__PROBLEM TO WORK ON__. Identify all lines in the data containing the string "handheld". Copy them out.

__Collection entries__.
##########

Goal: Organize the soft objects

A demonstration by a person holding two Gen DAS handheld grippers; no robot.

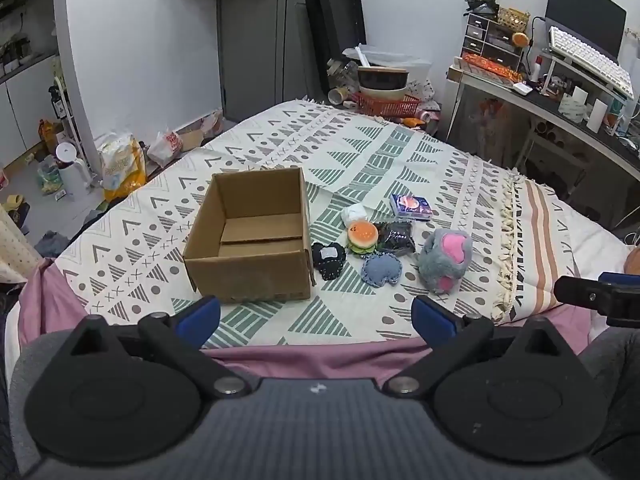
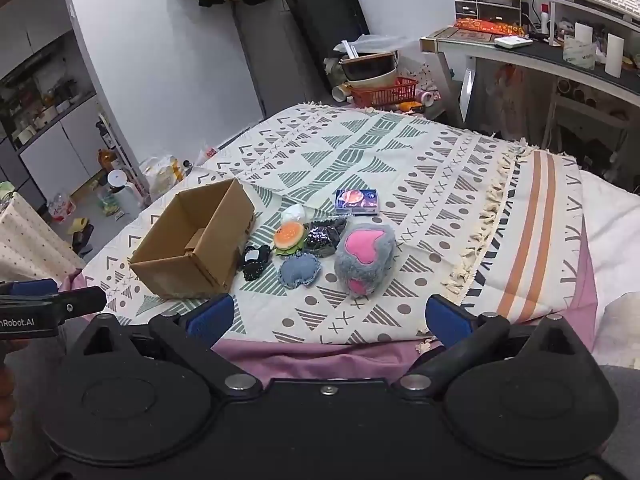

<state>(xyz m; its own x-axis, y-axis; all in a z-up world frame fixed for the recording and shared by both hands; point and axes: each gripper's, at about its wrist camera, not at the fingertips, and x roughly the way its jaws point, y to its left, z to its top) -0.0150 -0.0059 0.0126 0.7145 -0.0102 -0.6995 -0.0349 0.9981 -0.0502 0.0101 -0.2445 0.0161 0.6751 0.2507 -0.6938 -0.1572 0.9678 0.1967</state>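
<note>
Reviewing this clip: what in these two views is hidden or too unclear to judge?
- Cardboard box: in the right wrist view its near wall hides most of the floor; the left wrist view shows it bare.
- Small white item: partly behind the burger toy in both views; cannot be identified.
- Blue packet: print too small to read.
- Right gripper: cut off by the left view's edge; its own view shows it open.
</note>
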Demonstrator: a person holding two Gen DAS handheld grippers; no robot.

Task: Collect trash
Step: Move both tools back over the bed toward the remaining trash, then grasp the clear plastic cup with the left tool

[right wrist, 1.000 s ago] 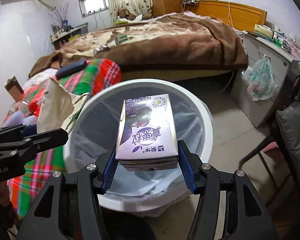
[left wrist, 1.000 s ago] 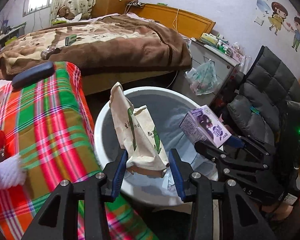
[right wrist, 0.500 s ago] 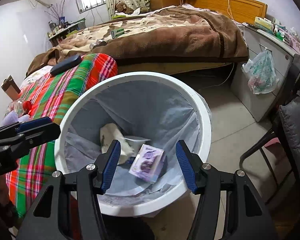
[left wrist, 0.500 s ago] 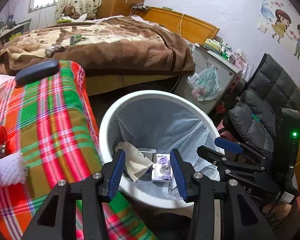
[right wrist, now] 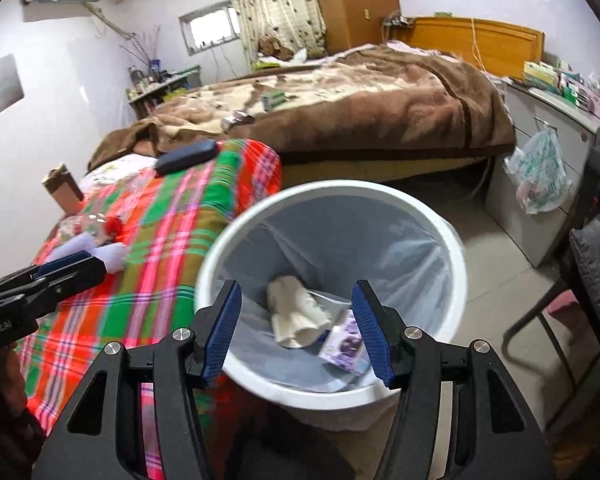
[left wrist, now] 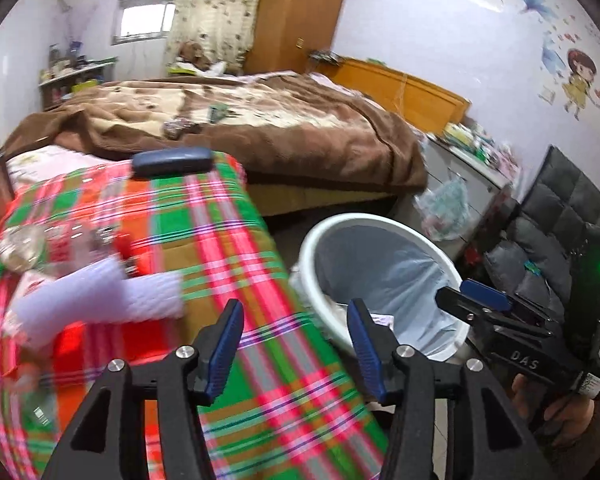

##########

__SOLUTION__.
A demonstration by a person holding two Gen DAS handheld grippers; no robot.
Demonstrator: a person holding two Gen DAS handheld grippers; no robot.

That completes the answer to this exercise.